The Tezos-co-founder discussed the long-delayed Ethereum 'merge' and Tezos's history of seamless upgrades.


400 words, 2 minute read

Kathleen Breitman appeared on Bloomberg TV this week and explained how, in contrast to the years-long process of the Ethereum ‘merge’, Tezos has been able to upgrade seamlessly 11 times.

You’ll find extracts from Kathleen Breitman’s comments below, and her full appearance is embedded at the top of this page.

Fundamentally, Tezos is a cryptocurrency that has a formal mechanism for proposing and ratifying upgrades to the protocol, meaning that upgrades happen seamlessly and without the use of a hard fork, which is why the Ethereum merge took so long. […] With Tezos, the blockchain was made with upgrading itself in mind. There’s a formal mechanism which makes this process pretty straightforward and pretty seamless.
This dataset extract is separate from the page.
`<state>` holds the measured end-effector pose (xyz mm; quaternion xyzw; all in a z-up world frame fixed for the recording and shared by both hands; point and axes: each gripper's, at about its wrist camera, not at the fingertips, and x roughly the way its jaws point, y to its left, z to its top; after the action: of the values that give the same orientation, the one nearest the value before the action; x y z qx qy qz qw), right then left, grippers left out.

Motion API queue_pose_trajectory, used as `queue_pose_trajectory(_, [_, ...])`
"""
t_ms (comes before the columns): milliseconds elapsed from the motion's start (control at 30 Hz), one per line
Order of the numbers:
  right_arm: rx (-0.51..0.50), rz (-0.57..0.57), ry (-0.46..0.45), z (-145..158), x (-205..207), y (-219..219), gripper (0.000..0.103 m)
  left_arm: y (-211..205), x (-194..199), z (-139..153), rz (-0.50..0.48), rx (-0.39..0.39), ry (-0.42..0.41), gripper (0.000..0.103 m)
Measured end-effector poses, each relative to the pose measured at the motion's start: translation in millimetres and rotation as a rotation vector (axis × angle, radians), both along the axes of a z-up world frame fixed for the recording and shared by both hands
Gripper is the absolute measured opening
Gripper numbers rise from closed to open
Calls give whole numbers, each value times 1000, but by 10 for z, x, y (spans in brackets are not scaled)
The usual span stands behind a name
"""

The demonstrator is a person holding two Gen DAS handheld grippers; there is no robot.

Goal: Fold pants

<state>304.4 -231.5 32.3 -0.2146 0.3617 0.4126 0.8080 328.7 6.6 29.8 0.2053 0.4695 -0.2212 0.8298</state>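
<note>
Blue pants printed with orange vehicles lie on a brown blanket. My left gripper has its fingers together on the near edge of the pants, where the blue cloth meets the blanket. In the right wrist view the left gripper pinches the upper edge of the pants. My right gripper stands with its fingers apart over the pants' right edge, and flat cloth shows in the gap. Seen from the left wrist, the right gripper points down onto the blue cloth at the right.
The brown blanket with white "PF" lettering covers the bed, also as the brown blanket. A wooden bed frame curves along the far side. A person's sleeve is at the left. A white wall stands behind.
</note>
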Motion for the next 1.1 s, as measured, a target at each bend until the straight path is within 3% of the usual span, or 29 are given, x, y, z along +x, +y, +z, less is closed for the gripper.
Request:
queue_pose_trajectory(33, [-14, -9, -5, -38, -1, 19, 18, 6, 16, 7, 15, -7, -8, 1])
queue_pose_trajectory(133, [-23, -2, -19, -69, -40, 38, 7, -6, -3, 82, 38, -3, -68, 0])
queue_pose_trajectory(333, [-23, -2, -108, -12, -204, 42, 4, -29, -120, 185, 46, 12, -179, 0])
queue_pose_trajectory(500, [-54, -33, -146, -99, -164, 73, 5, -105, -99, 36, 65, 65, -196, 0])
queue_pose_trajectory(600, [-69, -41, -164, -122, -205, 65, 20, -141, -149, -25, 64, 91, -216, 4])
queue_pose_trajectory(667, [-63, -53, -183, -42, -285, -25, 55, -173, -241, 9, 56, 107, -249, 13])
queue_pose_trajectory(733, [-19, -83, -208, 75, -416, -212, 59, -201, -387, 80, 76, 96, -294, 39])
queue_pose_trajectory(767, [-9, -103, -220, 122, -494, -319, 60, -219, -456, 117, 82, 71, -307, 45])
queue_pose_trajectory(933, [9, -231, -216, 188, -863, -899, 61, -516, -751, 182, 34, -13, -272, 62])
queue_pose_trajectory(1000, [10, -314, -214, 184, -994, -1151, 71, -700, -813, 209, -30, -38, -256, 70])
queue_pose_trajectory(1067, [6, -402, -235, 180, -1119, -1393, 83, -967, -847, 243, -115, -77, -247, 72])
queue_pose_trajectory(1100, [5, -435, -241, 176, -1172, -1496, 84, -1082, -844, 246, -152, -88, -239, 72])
On the challenge of scaling blockchains:

One of the benefits of Tezos as a philosophy and a way of approaching innovation, is that when you have upgrades that happen on a pretty regular cadence, […] you don’t have to ‘boil the ocean’ in one go. […] The Tezos consensus algorithm has been changed wholesale, twice, and has also had a number of different improvements that have inched towards scaling, which I think is going to be the next big challenge for any blockchain, including Ethereum.

A lot of networks don’t scale very well, meaning they can’t handle a lot of transactions, which is why you see different things like congestion and fees rising, because the cost […] gets higher as more people use it. So scaling is something we’ve incorporated in the last two upgrades with Tezos, and indeed Kathmandu introduces some concepts and technical capabilities that [will allow] a lot more people to use the blockchain.

Kathleen Breitman’s opinion of Ethereum’s transition to Proof-of-Stake:

It’s been a huge relief, because I think [blockchain energy consumption] has been a fact about the industry that has antagonized a lot of people who would otherwise be neutral. This idea of ‘why are you using a bunch of energy to secure your pretend internet money? That seems wasteful’. Hopefully, with Ethereum’s transition to Proof-of-Stake, that part of the conversation starts to dissipate, and we can focus on more interesting conversations in the cryptocurrency space.